As well as unfairly targeting the players, this also seems to go against what Uefa wants to achieve.
In many ways, luxury taxes are already paid by clubs in every deal they do with a player. The problem is, little of this goes back to the player or into the game, and instead goes to agents and intermediaries.
Huge amounts of money not going back into the sport that creates it is a more pressing problem than the amount players earn.
Between February 2019 and 2021 Liverpool, for example, paid close to £100 million on agents’ fees.
In total, Premier League clubs spent £272m on agents’ fees between February 2020 and 2021.
This is not to tar all agents with the same brush — many represent their players as a good union would, but others use their wealth and influence to direct the world of football.
In some cases, they have more influence on the transfer market and recruitment than clubs’ actual directors of football.
There is increasingly a case for a more centralised agency that works alongside the players’ unions.
The creation of such an organisation would mean more money stays in the game, players are better represented both in terms of career choices and earnings, and clubs are not crippled by wasted fees and don't have their recruitment policy dictated by an influential agent.

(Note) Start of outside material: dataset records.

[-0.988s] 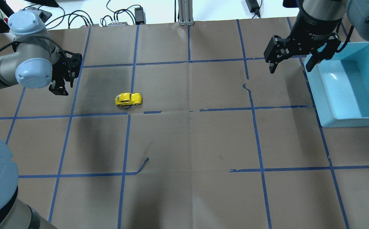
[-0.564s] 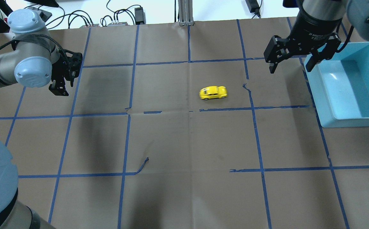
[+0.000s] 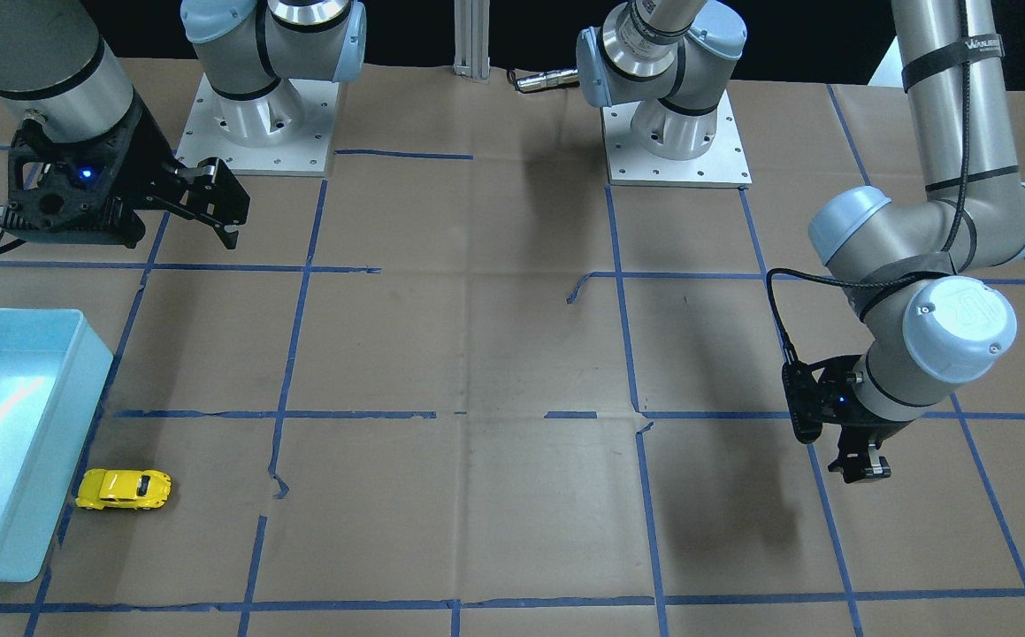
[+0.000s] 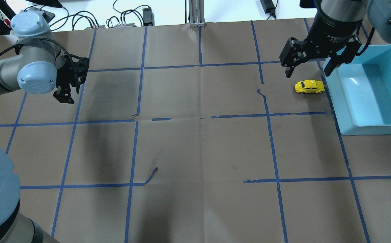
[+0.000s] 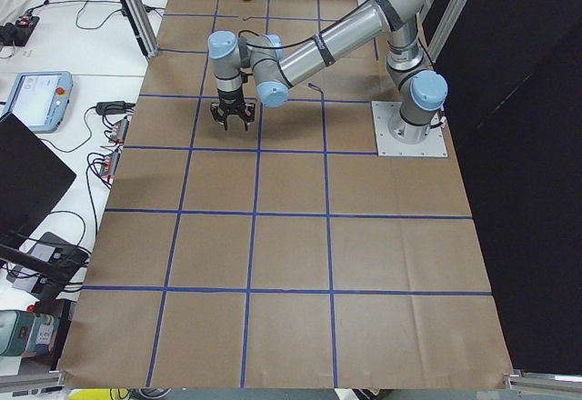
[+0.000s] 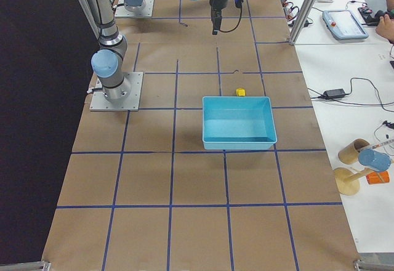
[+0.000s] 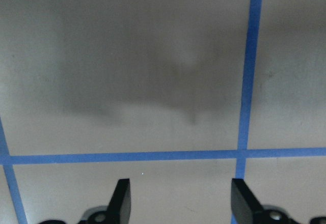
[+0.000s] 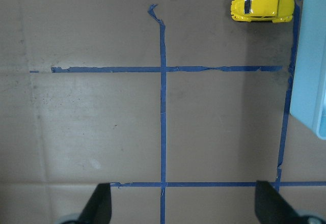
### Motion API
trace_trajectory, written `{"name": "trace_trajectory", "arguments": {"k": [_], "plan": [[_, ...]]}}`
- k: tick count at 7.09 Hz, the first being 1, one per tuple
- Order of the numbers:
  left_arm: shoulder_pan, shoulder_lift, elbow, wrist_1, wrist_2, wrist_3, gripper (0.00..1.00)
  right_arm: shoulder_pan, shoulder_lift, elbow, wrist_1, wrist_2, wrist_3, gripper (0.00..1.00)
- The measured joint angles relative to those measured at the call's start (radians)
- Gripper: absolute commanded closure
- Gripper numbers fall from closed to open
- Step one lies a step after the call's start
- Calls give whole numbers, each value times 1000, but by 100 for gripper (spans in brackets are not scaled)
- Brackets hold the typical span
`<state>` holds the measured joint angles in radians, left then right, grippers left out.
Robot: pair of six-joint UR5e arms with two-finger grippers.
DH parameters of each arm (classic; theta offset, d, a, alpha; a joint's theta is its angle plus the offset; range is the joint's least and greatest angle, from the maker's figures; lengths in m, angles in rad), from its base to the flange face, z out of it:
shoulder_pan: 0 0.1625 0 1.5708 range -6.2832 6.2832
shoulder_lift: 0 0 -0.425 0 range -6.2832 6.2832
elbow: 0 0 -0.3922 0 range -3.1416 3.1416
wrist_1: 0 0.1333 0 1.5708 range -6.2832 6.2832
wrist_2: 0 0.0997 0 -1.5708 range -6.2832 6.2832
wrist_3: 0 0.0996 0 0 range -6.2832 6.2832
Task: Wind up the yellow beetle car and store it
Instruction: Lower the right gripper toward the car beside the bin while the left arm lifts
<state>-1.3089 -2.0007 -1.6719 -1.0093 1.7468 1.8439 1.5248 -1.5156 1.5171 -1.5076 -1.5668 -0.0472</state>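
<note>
at the table's right end, as the robot sees it, the yellow beetle car (image 4: 309, 87) sat on its wheels on the brown paper (image 4: 198, 148), just beside the outer side wall of a light blue bin (image 4: 372, 130). its long axis ran along the length of the table, with one end aimed at that wall. whether that end was the nose could not be told, nor whether the car touched the wall. a line of blue tape (image 8: 288, 107) ran between car and bin in the right wrist view.

brown paper covered the whole table, marked into large squares by a blue tape grid (image 4: 133, 152). one strip of tape had peeled up into a loose curl (image 4: 151, 174) near the middle. beyond the table's far edge lay black cables and power bricks (image 4: 128, 18) on a white bench, and an aluminium post (image 4: 197, 13) rose there.

the right gripper (image 4: 307, 73) hung above the paper close to the car, fingers spread wide and holding nothing; in its own camera the car sat ahead of the fingertips, not between them. the bin's wall stood between the car and the bin's inside. the left gripper (image 4: 63, 97) hovered well apart, over the table's left side, fingers also parted and holding nothing.
</note>
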Motion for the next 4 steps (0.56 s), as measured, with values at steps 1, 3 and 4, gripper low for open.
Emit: {"name": "trace_trajectory", "arguments": {"k": [1, 3, 4], "plan": [[-1, 8, 4, 0, -6, 0, 27, 0, 0, 0, 1, 0, 1, 0], [-1, 60, 6, -49, -24, 0, 27, 1, 5, -1, -5, -1, -5, 0], [-2, 105, 9, -112, -37, -8, 27, 1, 21, -4, -18, -2, -42, 0]]}}
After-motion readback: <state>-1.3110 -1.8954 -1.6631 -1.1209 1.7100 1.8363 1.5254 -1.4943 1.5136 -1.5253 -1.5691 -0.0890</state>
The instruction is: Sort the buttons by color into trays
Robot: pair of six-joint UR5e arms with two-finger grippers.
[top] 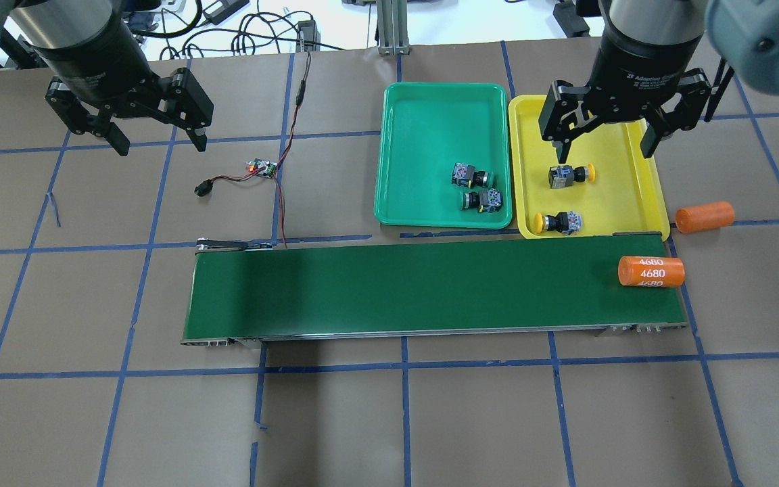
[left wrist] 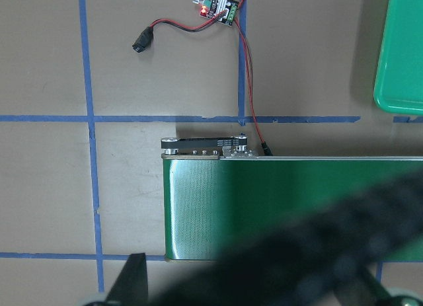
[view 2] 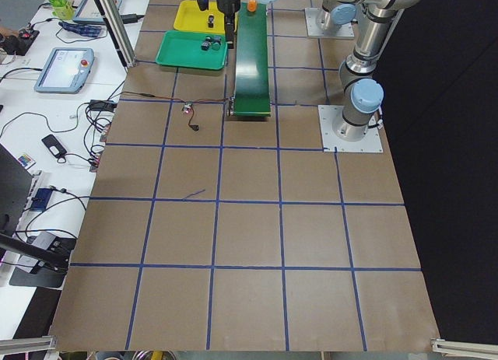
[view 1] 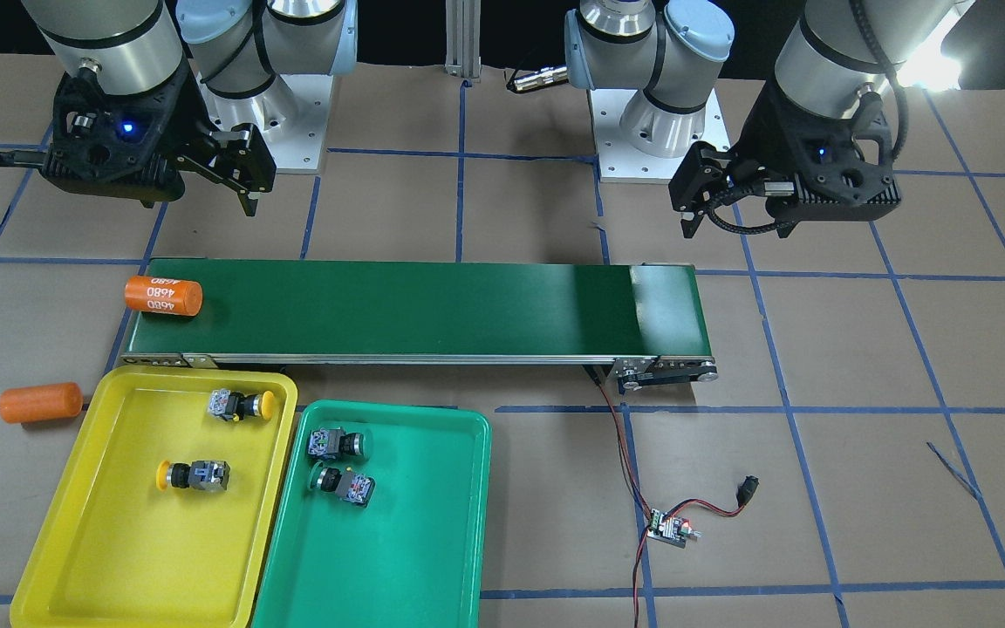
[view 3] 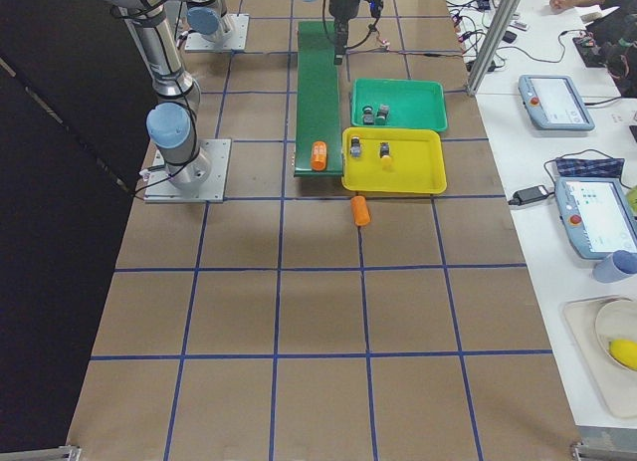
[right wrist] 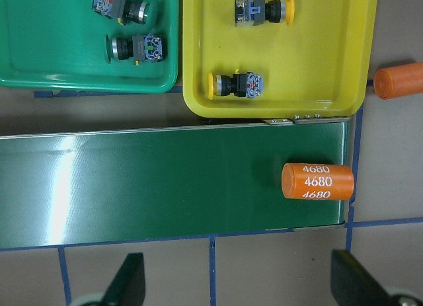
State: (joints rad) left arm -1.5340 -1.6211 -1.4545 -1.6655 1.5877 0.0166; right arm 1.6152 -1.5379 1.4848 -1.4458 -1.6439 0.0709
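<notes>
Two yellow buttons (top: 569, 174) (top: 558, 220) lie on their sides in the yellow tray (top: 653, 176). Two green buttons (top: 470, 176) (top: 483, 200) lie in the green tray (top: 430, 122). The trays sit side by side beyond the belt. My right gripper (top: 604, 152) is open and empty, hanging above the yellow tray's far half. In the right wrist view (right wrist: 241, 283) it looks down on the belt and both trays. My left gripper (top: 159, 143) is open and empty, above the bare table at the far left.
A long dark-green conveyor belt (top: 396, 291) runs across the middle. An orange cylinder marked 4680 (top: 651, 272) lies on its right end. Another orange cylinder (top: 704, 217) lies on the table right of the yellow tray. A small circuit board (top: 261, 168) with wires lies near the left gripper.
</notes>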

The ridiculous amounts of money players earn shouldn’t be the issue. As long as there are ridiculous amounts of money in the game, those whose work brings it in shouldn’t be begrudged it.
If Uefa are looking to improve the financial health of the game in its current state, then there are better ways to do it than imposing a salary cap.
But, given the direction football has been going in for some time, it’s no surprise they have eventually decided the ones who lose out should be the players.
It also suggests some club owners and agents now have more of a say in the direction of the game than the governing bodies themselves.
It’s now up to the players’ unions to make sure the players themselves have just as much of a say.